So these artists can release digital versions of their art. People can bid on them, they can buy them in auctions, they can trade them with one another. And anyone who buys or sells or holds these things knows, with a hundred percent certainty, that it is a verified original with a marketplace that understands the value. So people are also using NFTs for things like digital IDs.

So refugees is a good use case where they’re crossing borders… countries have their own documentation system. How do I know this is the person who has access to these accounts? They’re issuing NFTs that are just their virtual id. And because that person’s the only one who has the blockchain credentials to prove that this is me, not someone else, they’re able to get into a financial account in a totally different country with a totally different ecosystem of rules.

So from the nonprofit fundraising standpoint, after all that complexity, it’s actually a lot simpler, because now there’s billions of dollars worth of art being traded online. That means there are virtual opportunities to do auctions and fundraisers. So we’ve done them with Gary Vaynerchuk, we’ve done them with Stella Artois, with Sotheby’s.

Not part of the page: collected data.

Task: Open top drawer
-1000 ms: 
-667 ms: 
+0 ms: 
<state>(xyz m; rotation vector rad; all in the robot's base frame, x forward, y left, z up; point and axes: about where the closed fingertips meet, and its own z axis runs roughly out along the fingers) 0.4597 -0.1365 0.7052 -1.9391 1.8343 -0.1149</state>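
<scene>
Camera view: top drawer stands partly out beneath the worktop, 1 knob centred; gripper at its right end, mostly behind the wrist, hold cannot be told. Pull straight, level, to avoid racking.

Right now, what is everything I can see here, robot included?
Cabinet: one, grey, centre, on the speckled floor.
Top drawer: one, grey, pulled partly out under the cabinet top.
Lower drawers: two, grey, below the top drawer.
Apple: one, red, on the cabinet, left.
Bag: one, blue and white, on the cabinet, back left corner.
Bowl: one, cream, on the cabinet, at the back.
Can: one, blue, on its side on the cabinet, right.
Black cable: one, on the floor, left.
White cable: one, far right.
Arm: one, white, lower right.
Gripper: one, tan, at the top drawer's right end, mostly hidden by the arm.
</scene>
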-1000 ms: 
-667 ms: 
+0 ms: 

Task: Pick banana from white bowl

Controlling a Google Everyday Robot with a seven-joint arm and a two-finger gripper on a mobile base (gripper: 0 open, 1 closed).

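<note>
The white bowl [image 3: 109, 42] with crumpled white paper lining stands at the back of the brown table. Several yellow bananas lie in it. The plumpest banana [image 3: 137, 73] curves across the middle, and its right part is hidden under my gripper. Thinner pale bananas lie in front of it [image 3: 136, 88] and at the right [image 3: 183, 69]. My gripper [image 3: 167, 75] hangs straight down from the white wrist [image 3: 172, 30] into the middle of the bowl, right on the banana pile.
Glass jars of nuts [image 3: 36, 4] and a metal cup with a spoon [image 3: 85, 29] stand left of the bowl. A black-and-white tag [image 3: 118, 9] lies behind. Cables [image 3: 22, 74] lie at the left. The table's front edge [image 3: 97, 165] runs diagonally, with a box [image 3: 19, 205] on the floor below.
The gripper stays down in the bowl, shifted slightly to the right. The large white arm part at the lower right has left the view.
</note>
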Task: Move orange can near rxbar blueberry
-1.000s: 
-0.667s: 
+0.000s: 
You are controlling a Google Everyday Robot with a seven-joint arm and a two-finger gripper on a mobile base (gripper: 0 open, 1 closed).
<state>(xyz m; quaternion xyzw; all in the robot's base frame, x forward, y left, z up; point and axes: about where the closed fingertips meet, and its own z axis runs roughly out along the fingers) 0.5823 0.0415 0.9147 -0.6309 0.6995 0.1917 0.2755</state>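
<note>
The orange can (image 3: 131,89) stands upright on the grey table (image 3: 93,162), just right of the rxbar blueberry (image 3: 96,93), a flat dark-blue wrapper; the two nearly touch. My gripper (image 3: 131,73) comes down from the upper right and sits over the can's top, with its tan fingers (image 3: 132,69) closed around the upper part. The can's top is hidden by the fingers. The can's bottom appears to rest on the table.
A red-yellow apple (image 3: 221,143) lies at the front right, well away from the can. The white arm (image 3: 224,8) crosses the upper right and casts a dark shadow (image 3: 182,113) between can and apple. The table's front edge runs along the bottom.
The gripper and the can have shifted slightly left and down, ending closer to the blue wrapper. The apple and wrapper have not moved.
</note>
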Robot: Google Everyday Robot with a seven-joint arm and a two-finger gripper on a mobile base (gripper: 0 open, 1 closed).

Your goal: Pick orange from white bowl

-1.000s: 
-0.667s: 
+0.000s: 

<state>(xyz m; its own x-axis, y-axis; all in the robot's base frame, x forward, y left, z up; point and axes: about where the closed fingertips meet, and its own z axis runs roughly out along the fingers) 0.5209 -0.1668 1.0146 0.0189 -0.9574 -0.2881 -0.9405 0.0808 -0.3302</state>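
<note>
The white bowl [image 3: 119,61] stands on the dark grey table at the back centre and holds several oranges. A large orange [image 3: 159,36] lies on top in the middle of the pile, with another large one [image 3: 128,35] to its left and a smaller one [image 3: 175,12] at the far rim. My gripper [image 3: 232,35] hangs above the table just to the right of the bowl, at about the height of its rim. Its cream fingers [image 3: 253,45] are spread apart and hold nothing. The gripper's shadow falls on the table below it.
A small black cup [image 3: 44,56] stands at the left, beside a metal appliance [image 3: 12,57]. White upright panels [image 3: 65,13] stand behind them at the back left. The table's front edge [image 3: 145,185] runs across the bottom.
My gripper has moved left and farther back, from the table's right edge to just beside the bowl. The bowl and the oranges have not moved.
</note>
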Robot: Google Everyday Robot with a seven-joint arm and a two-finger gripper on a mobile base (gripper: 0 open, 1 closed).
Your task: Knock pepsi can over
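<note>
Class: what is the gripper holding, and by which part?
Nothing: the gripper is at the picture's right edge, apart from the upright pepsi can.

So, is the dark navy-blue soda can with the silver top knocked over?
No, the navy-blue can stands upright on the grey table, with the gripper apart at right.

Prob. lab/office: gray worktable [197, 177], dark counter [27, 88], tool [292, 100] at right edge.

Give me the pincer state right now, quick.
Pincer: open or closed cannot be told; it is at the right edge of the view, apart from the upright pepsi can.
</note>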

They do these auctions with these NFT artists, and the beneficiaries are the charities. 99% of the time it’s just a charity receiving cryptocurrency proceeds from the sale.

Denver: Yeah.

Pat: And then occasionally, you get the case where they want to donate the art itself, and then it requires, just like anything else, an appraisal process.

“Stablecoins, in short, it’s like a cryptocurrency, like Bitcoin, but it’s pegged to a fiat currency with a stable value. So by that, I mean it moves like Bitcoin; it sits in accounts like Bitcoin. It’s on a blockchain like Bitcoin, but its price is always pegged to the value of a dollar, so you don’t have that price volatility.”

Denver: Appraisal. Yeah. Yeah. Well, I am glad you’re burdened by these technological limitations because I actually understood that answer. So thank you. And I say that on behalf of all our listeners as well.

Stablecoins offer, I don’t know, an interesting bridge between crypto and traditional currency. What benefits do you see in using stable coins for donations?

Pat: Yeah. Stablecoins, in short, it’s like a cryptocurrency, like Bitcoin, but it’s pegged to a fiat currency with a stable value. So by that, I mean it moves like Bitcoin; it sits in accounts like Bitcoin. It’s on a blockchain like Bitcoin, but its price is always pegged to the value of a dollar, so you don’t have that price volatility.

What that allows for when it comes to giving is the ability to transfer value, with an understanding of: it’s going to be the same amount of money tomorrow or the next day as I’m initiating that transfer. And it also allows people to send donations when they don’t want to exit a position. So it becomes almost like a traditional donation.

So, I tend to not be the biggest fan of stablecoin giving, even though it’s like one of the top assets we receive. Because to me, it oftentimes is an indicator that there is a crypto investor out there that is still going off that misconception that so many stock traders have and crypto traders have. They’re like, Why would I get rid of this thing that makes me money when I could just give them the US dollars that are inflationary and I hate, right, which means they probably don’t know that, like tax arbitrage system, like this tax incentive.

So what I think ultimately is as it becomes a more common way for people to store value, I guess not store value, but like hold dollars in between trades where they occupy investment positions, it allows for these people who don’t want to exit a Bitcoin position because the market is volatile, it’s trending up or it’s trending down for whatever reason they go, it’s going to be worth so much more tomorrow than today to still initiate donations. And to do that in a way where they can track it and have it be transparent and accountable.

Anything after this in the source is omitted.